Max Brooks -- World War Z. I probably won't be able to effectively communicate how great this book is unless I withold some information about it to the end of this paragraph. This is a fictional oral history of a "hot zone"-style bio-viral outbreak, focusing on the global response to combat it. There are lessons to be learned here about the limitations and strategic weaknesses of military and political responses, and a suggestion that only coordinated containment strategies and supply-reinforced safe zones will ultimately have any effectiveness against such outbreaks. Okay, so the "outbreak" here involves zombies, but this book is more closely related to works of modern military history than it is to the horror genre. There's no attempt to go for the scare, shock, or Kingian gross-out. Instead, you'll learn solid tactics for fighting brainless and hungry hordes of undead. Here's a tip: keep that ceremonial sword handy.

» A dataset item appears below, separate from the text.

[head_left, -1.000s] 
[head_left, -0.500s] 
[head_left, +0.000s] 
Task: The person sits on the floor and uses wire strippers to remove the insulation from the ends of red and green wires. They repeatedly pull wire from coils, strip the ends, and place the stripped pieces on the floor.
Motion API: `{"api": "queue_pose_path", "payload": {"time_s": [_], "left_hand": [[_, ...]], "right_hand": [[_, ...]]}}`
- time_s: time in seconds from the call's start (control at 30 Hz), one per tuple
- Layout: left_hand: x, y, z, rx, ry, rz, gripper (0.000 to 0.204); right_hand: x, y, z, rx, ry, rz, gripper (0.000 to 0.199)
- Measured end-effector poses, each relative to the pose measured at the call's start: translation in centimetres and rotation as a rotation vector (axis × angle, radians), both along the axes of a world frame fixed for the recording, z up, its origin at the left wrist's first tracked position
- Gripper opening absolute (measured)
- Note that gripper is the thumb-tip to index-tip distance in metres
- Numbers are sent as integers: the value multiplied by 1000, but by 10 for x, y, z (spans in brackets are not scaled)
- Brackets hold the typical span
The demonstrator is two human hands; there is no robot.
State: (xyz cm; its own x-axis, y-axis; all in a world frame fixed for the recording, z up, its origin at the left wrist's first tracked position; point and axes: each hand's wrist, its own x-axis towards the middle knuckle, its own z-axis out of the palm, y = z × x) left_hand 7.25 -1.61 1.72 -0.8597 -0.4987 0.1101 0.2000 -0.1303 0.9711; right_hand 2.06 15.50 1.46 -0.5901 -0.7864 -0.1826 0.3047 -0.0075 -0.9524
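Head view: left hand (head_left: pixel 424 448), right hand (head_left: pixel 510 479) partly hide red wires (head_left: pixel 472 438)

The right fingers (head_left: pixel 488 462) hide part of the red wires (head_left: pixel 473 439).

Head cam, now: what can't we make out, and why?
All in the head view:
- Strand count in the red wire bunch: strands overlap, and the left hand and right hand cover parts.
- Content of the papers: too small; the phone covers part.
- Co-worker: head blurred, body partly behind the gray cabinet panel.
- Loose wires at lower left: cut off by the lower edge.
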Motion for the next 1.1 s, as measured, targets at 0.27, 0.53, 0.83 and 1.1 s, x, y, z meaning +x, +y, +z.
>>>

Josh Frank and Caryn Ganz -- Fool The World: An Oral History of a Band Called Pixies. My kids were using the computers at the East Side branch of the library, and I discovered this pocket of shelves devoted to musician biographies. I debated a bit between the oral history of the Pixies and the oral history of the Replacements, and ultimately went with the Pixies, since I had all their records but knew less about them. Unfortunately, I still don't know much about them. There's a lot here from recording studio folks or hangers-on, and some stuff from the band members themselves, but not much on where the music came from or what is unique about the Pixies songwriting, as if the way the authors solved the "dancing about architecture" problem was to disregard the music entirely. Also, they have this weird insistence that the band was "Pixies" not "the Pixies," which they adhere to with weird fervor. Note, for example, the strangely formalized subtitle they have to resort to in order to avoid "An Oral History of Pixies." What's so funny about definite articles? In short, the Pixies seem so from out of space and from out of nowhere that I would have liked more on the songs -- their lyrics, meaning, creation. Ultimately, one realizes that the artistic creation is ultimately invisible and unknowable -- this is also why novels about bands are always awful. That, and the architecture-dancing. Do, however, watch loudQUIETloud.